Tinjauan Sosiologis dan Transformasi di Kampung Nelayan

Tulisan berikut merupakan ramuan pengalaman Kamaruddin Azis, sekretaris eksekutif COMMIT dan pemikirannya terkait dimensi pembangunan di wilayah pesisir atau biasa disebut Kampung Nelayan.

***

Sudah lama sekali, kata pembangunan dijadikan alasan mengapa negara harus hadir di tengah masyarakat, di perdesaan, perkotaan, pesisir, pedalaman hingga pegunungan. Sudah lama sekali juga kata kemiskinan menjuntai di dahan motif membangun dan segala variasinya, demi pemerataan, kesetaraan hingga pemberdayaan.

Salah satu kawasan yang acap disebut tak maju-maju dan terus menerus terbelit persoalan, ketidakberdayaan, ketimpangan, adalah desa-desa atau Kampung Nelayan di pesisir Nusantara. Meski telah mengalami banyak program dan segala macam peningkatan kapasitas sejak 40 tahun terakhir namun predikat nirdaya tak bisa lepas dari kawasan seperti Kampung Nelayan ini. ‘Parlu membangun 1.000 Kampung Nelayan.” Begitu jargon Jokowi beberapa waktu lalu.

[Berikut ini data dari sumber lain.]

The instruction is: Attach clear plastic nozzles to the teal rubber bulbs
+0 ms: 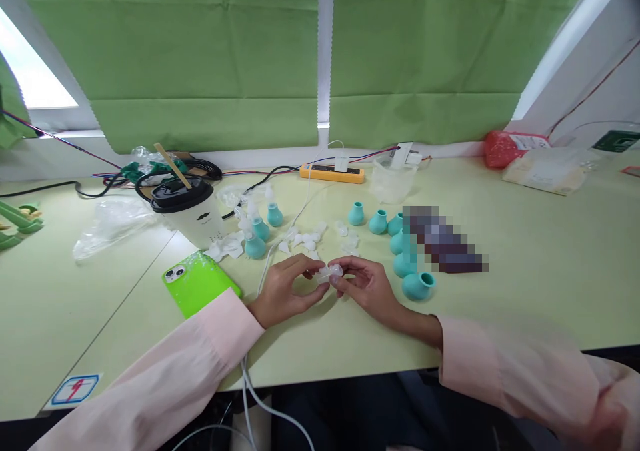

Untuk itu, saya ingin berbagi pengalaman saat menemani Darmawan Salman, Guru Besar Sosiologi Pertanian Universitas Hasanuddin memberikan kuliah bagi belasan mahasiswa Australia di Puntondo, Kabupaten Takalar, Sulawesi Selatan beberapa waktu lalu.

Rasanya, saya menggarisbawahi beberapa poin substansial berkaitan pembacaan situasi di Kampung Nelayan. Saya menyebutnya, upaya membuka selubung dimensi sosiologi sebelum menawarkan model transformasi nilai atau perubahan di wilayah pesisir dan pulau-pulau (baca: pembangunan) seperti yang diulasnya.

Darmawan memulai.

Pertama, desa-desa pesisir atau komunitas nelayan Indonesia berada dalam paradoks independensi dalam arti tidak bisa dipisahkan sebagai satu unit terpisah. Menurutnya, secara sosiologis, desa-desa pesisir atau Kampung Nelayan sejatinya merupakan entitas otonom dalam mengelola sendiri pemerintahannya namun secara tata negara, desa-desa pesisir adalah juga  merupakan bagian dari pengelolaan negara.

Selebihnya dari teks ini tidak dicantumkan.